> **TASK DIRECTIONS**
Tally how many lines in the material include the word "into", then give that figure by itself.

[Opening TASK MATERIAL section]

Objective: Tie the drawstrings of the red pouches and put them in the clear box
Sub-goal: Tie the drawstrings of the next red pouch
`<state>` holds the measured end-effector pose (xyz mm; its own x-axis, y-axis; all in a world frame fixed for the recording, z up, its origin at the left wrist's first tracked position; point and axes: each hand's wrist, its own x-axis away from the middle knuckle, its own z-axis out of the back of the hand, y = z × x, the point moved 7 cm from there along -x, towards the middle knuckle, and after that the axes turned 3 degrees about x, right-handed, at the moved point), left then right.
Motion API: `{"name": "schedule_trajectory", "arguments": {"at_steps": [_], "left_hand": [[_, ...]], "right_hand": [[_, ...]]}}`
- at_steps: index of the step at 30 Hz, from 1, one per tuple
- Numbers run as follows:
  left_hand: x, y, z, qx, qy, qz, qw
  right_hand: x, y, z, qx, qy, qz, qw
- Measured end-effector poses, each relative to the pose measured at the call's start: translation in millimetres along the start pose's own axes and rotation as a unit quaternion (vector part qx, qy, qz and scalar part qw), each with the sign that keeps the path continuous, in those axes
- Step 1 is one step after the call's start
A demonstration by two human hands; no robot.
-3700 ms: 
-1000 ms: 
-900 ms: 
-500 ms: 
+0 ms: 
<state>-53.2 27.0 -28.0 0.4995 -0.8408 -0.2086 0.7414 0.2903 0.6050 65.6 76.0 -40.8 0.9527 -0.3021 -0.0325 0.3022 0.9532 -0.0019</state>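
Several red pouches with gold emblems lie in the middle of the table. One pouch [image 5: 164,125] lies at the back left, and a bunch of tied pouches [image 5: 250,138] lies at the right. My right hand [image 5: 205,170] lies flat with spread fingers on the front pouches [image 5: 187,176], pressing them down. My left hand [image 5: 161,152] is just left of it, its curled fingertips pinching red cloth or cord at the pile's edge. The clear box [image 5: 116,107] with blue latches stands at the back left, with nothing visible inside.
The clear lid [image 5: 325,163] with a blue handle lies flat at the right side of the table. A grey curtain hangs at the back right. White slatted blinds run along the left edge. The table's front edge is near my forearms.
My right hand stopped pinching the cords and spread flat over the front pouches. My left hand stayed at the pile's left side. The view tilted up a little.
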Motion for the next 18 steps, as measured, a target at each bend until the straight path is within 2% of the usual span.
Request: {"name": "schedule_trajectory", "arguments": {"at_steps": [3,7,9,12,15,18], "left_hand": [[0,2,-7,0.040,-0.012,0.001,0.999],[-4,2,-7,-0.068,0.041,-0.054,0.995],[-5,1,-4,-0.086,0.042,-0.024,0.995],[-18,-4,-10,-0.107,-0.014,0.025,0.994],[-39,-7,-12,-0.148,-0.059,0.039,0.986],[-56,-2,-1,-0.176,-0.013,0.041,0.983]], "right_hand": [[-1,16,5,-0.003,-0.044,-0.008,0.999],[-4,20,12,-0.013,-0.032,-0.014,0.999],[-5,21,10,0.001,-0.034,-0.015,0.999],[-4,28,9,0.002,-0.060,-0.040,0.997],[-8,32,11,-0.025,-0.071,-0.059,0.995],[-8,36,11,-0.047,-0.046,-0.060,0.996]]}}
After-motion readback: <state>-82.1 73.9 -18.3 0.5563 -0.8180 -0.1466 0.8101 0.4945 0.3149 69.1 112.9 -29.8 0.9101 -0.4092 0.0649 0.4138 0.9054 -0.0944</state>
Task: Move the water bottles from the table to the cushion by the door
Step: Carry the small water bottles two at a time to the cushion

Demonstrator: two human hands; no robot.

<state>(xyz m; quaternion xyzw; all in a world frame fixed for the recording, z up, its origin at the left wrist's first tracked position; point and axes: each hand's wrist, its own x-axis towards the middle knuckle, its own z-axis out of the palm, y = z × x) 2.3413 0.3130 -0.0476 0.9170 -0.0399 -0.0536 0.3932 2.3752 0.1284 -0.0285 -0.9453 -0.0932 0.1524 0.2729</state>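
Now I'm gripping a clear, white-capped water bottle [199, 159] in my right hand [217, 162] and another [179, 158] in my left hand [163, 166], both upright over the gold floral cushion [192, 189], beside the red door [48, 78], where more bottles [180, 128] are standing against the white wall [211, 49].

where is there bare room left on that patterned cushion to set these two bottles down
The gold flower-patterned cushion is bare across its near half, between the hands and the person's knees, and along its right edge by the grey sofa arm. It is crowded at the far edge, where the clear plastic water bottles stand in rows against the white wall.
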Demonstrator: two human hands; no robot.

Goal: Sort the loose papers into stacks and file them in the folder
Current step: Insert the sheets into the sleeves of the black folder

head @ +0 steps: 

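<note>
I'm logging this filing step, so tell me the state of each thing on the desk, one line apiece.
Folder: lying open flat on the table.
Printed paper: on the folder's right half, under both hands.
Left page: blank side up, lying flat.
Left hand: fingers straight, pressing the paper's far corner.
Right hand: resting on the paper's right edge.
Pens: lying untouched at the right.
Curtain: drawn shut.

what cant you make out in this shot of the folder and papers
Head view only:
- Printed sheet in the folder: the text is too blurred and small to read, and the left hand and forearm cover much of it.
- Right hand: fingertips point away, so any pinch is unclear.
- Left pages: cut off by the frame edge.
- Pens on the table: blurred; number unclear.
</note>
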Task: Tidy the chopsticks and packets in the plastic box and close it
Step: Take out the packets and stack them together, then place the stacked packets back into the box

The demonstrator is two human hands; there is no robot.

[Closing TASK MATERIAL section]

> **WRITTEN REPLY**
3